What has recently appeared to be a relentless trend of soaring treasury yields and US Dollar gains steamrolling over equities, bonds, commodities and non-US currencies appears to have relented a bit for the moment. US index futures are up 1.0% to 1.5%, clawing back yesterday’s US index losses of 0.6% to 1.0%. European markets are also on the rebound with the Dax gaining 0.9% and the FTSE rising 0.4%.
The advance of treasury yields has paused to digest the gains of recent days. This seems to have sparked a correction in the US Dollar and eased some of the pressure off of other currencies and US Dollar priced commodities. This morning finds copper up 1.4%, WTI crude oil up 1.6%, and natural gas up 0.8%. In currency action, gold is up 0.8%, the Pound is up 1.0%, while the Euro and the Canadian Dollar are both up about 0.25%.

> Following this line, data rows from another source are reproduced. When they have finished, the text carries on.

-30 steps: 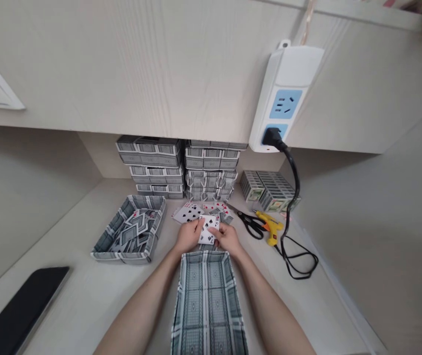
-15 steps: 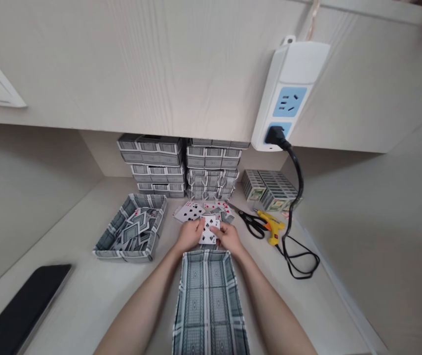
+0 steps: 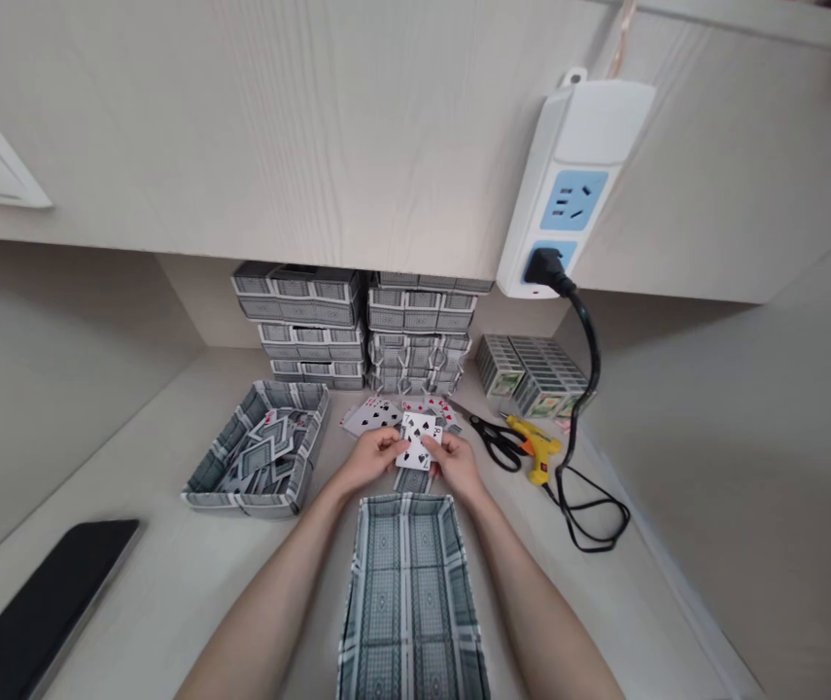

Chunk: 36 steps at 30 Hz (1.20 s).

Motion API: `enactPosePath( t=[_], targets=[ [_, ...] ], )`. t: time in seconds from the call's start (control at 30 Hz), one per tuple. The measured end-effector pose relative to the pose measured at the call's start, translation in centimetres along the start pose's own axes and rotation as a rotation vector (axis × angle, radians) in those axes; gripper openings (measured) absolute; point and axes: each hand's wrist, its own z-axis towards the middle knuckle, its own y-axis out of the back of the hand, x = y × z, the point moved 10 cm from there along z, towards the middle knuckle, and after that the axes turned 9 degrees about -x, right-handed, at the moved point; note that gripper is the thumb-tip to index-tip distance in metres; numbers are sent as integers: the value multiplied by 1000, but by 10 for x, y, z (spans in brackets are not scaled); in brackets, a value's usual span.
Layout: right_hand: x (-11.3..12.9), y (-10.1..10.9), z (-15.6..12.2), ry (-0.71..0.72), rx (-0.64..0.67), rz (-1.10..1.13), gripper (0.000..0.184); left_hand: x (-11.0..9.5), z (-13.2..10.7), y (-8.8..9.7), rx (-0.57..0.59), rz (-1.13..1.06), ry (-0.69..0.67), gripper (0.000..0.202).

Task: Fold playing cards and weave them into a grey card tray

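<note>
My left hand (image 3: 373, 457) and my right hand (image 3: 457, 461) pinch playing cards (image 3: 419, 442) between them, faces up, a seven of spades on top and an eight's corner showing behind at the right. Beneath them a face-down card (image 3: 412, 481) lies on the desk. Closer to me stands a long open box (image 3: 406, 583) made of card backs, between my forearms. Just beyond my hands, loose cards (image 3: 371, 416) lie spread face up, and more cards (image 3: 435, 405) with red pips sit to their right.
At the left, a card-made tray (image 3: 200, 500) holds many small folded cards. Stacked card boxes (image 3: 313, 340) line the back. Black scissors (image 3: 501, 443), a yellow glue gun (image 3: 539, 447) and its looped black cord (image 3: 590, 546) lie right. A black flat object (image 3: 51, 603) lies front left.
Both hands have lifted slightly away from the long box with the cards. The cards are now turned so the seven faces me more fully, and the face-down card below shows more.
</note>
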Motion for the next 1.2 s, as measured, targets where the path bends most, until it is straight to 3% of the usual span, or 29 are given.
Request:
enactPosePath(
  t=[0.3,1.03,1.2],
  targets=[
    [2,-1,-1,19,27,-22,33,7,0,0,29,10,91,35],
    [2,-5,-2,17,76,-59,36,9,1,2,-30,-3,103,37],
    [0,-2,-2,53,33,-65,32,9,0,3,-55,45,78,36]
  ],
)
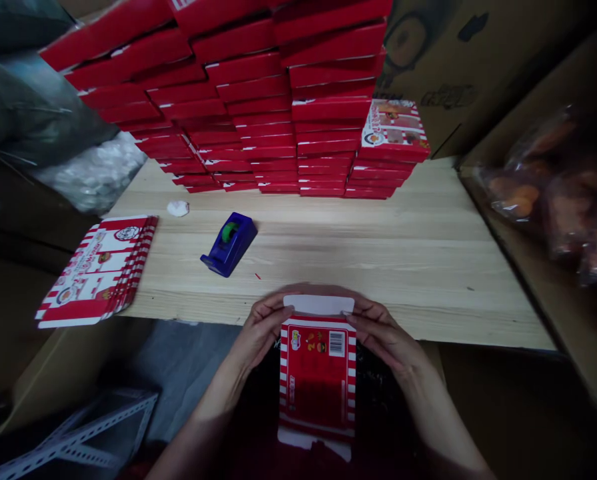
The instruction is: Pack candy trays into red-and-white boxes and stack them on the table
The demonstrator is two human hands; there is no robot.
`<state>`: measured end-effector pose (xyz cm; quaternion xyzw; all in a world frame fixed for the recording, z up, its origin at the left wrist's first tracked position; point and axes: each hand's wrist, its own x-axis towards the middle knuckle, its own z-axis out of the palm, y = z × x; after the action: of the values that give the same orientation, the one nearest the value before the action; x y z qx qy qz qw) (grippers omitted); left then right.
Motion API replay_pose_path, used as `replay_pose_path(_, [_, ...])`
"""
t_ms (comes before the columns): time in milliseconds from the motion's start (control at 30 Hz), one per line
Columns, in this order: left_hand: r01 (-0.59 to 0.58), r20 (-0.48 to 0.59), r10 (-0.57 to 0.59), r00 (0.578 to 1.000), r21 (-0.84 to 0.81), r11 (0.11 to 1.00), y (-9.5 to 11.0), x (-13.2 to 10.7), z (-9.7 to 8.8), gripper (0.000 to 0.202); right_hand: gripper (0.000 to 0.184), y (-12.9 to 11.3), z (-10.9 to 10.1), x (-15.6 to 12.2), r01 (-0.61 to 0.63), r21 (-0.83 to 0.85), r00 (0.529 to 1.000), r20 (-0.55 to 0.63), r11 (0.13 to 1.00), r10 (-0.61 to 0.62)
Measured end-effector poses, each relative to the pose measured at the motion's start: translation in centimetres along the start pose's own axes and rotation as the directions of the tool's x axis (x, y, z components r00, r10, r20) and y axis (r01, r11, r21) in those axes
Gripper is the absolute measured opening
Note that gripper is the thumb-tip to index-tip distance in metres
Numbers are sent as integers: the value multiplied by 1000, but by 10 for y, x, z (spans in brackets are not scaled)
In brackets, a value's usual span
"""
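Observation:
Close to my body, at the table's front edge, I hold a red and white printed cardboard box (318,380) with a barcode on its upper face. Its white end flap (318,305) stands out at the far end, and another white flap shows at the near end. My left hand (263,330) is closed on the box's far left corner, thumb near the flap. Opposite it, my right hand (381,330) pinches the far right corner. The fingers beneath the box are partly hidden. Nearest beyond the hands is a blue tape dispenser (236,247) with a green core.
Red boxes (263,107) are piled high along the table's back, with a shorter stack (396,130) at their right. Flattened printed cartons (96,270) overhang the table's left front edge. A small white scrap (178,209) lies nearby. Bagged orange-brown items (518,197) fill the right side.

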<state>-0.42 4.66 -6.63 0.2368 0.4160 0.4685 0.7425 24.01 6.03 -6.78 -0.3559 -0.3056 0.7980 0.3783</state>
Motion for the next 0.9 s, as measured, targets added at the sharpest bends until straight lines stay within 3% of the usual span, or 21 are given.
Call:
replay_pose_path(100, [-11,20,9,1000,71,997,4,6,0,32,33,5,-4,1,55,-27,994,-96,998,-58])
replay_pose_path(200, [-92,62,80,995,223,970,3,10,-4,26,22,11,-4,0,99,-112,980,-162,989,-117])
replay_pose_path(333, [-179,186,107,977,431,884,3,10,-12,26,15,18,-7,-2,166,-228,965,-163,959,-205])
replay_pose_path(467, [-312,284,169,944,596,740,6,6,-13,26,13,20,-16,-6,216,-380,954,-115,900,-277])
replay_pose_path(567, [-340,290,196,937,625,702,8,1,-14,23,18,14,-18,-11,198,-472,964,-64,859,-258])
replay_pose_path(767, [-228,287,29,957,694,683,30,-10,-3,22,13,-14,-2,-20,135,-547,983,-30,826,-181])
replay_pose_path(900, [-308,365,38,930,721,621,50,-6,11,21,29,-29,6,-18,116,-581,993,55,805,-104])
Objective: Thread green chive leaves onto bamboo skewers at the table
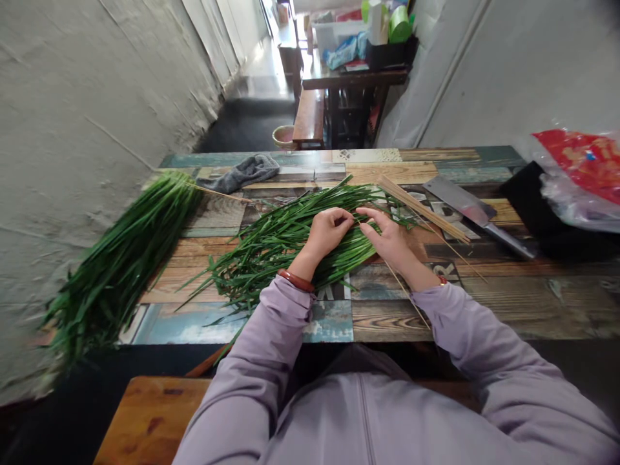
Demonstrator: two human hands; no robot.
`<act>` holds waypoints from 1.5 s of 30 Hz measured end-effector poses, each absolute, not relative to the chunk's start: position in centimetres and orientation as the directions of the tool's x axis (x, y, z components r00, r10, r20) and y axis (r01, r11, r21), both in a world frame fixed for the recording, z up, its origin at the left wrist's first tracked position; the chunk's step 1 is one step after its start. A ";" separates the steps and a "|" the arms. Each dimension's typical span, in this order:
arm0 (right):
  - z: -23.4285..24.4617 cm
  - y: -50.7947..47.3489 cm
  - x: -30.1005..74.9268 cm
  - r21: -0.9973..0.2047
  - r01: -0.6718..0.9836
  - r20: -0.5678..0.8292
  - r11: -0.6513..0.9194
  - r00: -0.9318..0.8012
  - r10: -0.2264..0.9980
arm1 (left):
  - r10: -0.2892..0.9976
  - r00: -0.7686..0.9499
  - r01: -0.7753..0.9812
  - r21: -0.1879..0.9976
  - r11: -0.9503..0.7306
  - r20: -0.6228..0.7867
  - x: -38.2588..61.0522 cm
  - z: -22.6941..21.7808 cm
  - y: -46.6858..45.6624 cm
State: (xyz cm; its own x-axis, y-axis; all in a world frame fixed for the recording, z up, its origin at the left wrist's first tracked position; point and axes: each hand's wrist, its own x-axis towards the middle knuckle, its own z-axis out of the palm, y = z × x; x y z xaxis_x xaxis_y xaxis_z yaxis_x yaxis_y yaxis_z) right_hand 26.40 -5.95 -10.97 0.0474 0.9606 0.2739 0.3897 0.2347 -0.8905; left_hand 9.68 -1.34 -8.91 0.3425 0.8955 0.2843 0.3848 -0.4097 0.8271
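A loose pile of garlic chives [271,239] lies across the middle of the wood-patterned table, pale stem ends toward the right. My left hand [330,231] is closed in a pinch over the pile, thumb against index finger; the chive stem in the pinch is mostly hidden. Close beside it, my right hand [389,240] has its thumb and index finger pointing left, slightly apart at the tips. A thin bamboo skewer [407,294] runs from between the fingertips, under my right hand, toward the near table edge. More bamboo skewers [423,210] lie in a bundle just right of the pile.
At left, a large bunch of chives [130,258] with a skewer through its ends hangs over the edge. A grey cloth [247,172] lies behind. To the right are a cleaver [465,206], a black cloth or bag [537,213] and a red plastic bag [584,168].
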 end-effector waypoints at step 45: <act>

The rebound in equities started in Asia Pacific trading where the Nikkei gained 0.5%. It appears to have initially been sparked by a sense that major indices had become technically oversold and were due for a short-term bounce. Dovish comments from Chicago Fed President Evans, who raised concerns about raising interest rates too far too fast, also appear to have helped sentiment. Evans is set to retire early next year so it’s unclear if this is part of an attempt to keep market trends orderly and try to avoid a contagion after yesterday’s GBP gyrations, or a single member diverging from the party line. There are a number of central bankers speaking this week and investors may continue to monitor comments for any changes in tone based on recent market action.
US economic numbers have been mixed this morning. Headline Durable Goods orders (-0.2% vs street -0.4%), and Nondefense Capital good Orders ex Aircraft (1.3% vs street 0.2%) beat expectations. On the other hand, US house prices continued to fall into the summer. The July Housing Price Index staged a surprise month-over-month decline (-0.6% vs street +0.7%), while the S&P/Case-Shiller House Price Index had weaker year-over-year growth in July (16.1% vs street 17.0% and previous 18.7%) than had been feared.